**ABOUT THIS TASK:** Look through the data below and report how many lines include "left". Only the number should be given.
======== DATA SHOWN
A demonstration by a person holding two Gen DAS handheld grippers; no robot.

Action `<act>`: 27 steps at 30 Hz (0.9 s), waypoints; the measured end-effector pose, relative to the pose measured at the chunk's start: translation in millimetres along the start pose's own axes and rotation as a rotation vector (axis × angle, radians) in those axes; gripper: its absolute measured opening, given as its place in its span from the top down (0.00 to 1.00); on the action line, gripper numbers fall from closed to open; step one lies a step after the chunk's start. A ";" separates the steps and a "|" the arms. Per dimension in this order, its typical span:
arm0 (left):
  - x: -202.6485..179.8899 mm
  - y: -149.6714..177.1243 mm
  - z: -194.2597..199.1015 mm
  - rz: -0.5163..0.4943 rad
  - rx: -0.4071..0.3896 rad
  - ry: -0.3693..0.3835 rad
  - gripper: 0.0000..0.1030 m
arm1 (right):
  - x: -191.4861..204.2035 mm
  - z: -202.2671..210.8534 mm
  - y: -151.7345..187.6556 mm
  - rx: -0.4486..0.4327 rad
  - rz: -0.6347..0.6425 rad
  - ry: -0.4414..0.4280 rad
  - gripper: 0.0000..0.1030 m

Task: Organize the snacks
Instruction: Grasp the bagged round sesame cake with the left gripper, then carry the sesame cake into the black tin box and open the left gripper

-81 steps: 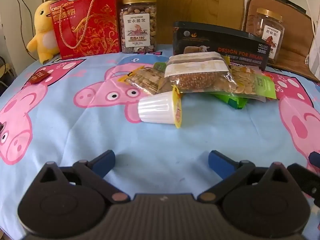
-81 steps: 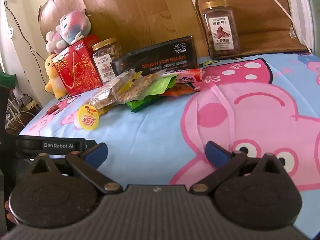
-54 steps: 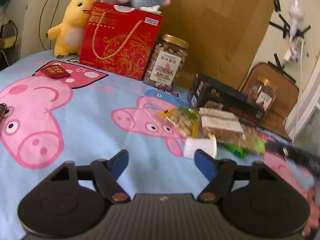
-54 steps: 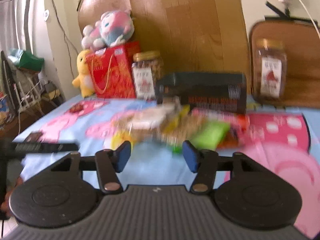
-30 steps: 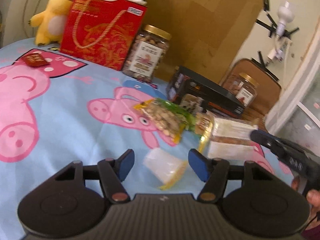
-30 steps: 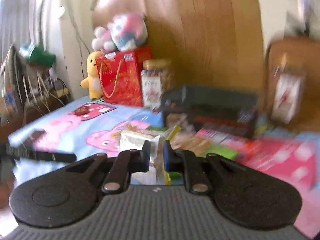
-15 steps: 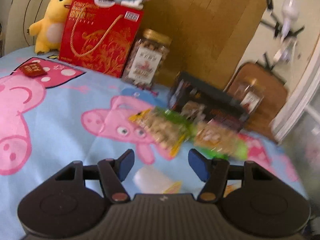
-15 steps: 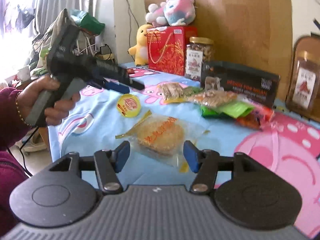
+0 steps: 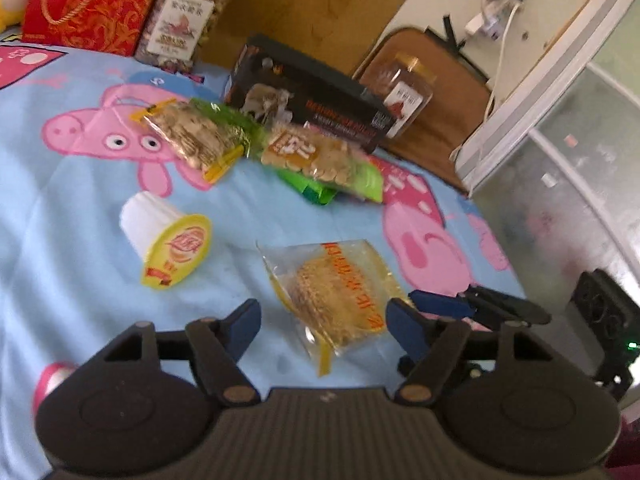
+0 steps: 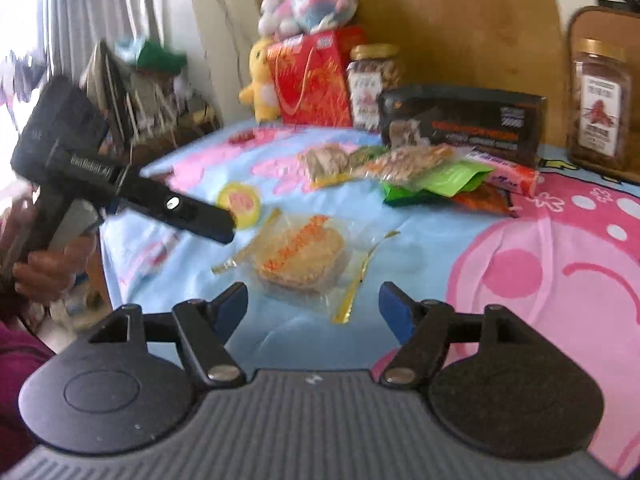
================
**WRITTEN ANSWER:** 2